Honourary Degrees - Presentation - Albert W. Trueman
- A-4502
- Stuk
- 14 May 1966
E.M. (Ted) Culliton, University Chancellor, making presentation of an honourary Doctor of Laws degree to Albert W. Trueman during Convocation at Regina Campus.
Bio/Historical Note: Albert William Trueman was born in 1892 in Pennsylvania, where his New Brunswick-born father John Main Trueman taught college in Storrs, Connecticut, between 1907-1913. The family lived in Bible Hill, Nova Scotia after 1913, where his father taught at the Nova Scotia Agricultural College. Trueman attended high school in Truro, Nova Scotia and graduated from Mount Allison University in 1927. He finished his MA in English Literature at Exeter College, Oxford University in 1932. Truman taught high school teacher, and then became school superintendent in Saint John, New Brunswick.
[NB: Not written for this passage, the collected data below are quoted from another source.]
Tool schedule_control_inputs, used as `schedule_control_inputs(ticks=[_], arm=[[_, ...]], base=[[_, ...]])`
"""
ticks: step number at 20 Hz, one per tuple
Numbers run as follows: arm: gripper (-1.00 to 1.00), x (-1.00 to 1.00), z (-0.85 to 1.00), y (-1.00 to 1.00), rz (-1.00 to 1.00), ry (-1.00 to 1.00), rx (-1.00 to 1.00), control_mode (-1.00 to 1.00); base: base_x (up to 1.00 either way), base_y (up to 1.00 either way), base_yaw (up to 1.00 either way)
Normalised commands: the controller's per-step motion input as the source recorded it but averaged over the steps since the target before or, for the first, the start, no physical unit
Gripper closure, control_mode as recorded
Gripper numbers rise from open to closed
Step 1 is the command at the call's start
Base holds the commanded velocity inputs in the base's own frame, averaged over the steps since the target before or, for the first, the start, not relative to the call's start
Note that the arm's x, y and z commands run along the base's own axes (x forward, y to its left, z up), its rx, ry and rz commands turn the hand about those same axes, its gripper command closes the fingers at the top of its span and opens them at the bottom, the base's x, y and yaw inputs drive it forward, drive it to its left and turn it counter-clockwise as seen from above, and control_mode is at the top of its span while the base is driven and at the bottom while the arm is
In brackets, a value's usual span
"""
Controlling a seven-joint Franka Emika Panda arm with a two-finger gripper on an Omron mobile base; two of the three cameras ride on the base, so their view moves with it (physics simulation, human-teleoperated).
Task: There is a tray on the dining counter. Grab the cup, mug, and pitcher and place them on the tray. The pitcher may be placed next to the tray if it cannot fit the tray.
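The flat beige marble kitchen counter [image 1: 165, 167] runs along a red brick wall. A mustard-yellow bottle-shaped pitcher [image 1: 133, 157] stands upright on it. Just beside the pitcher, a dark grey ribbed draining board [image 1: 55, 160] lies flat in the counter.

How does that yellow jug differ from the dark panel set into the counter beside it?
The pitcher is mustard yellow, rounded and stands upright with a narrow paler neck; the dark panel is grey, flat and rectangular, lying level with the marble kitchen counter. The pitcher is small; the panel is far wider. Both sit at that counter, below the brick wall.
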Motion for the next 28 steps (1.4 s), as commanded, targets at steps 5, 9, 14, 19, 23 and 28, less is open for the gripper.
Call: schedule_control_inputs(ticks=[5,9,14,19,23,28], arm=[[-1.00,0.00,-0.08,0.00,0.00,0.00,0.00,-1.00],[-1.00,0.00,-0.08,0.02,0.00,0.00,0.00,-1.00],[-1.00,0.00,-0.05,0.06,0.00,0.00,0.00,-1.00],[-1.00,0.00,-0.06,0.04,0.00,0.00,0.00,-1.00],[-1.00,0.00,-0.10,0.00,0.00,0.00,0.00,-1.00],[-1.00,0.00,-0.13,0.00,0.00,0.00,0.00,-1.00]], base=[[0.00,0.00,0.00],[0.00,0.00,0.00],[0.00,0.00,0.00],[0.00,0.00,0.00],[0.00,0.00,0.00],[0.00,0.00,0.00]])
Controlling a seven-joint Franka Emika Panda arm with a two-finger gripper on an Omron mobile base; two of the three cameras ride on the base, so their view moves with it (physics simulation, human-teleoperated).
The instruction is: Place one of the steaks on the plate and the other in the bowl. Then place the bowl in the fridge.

He later worked a university administrator, serving as President of the University of Manitoba between 1945-1948, and President of the University of New Brunswick from 1948-1953. He was principal and dean of University College at the University of Western Ontario from 1965-1967. He was chancellor of the University of Western Ontario from 1967-1971. He returned to academic life and had an extended term as visiting professor of English at Carleton University in Ottawa from 1967-1981. Truman acted as Government Film Commissioner and Chairman of the National Film Board of Canada from 1953-1957, and then as the first Director of the newly created Canada Council for the Arts, Humanities and Social Sciences, serving from 1957 to 1965. In these positions, he made contributions to Canadian cultural policies, primarily by promoting the roles and influence of both agencies. He also served on the Board of Governors of the Canadian Broadcasting Corporation (CBC). Truman was given many honourary degrees. He was a Fellow of the Royal Society of Canada since 1964, and was invested as an Officer of the Order of Canada in 1974. Trueman wrote and edited several books, including A Second View of Things: A Memoir in 1982. Trueman died in 1988 in Toronto.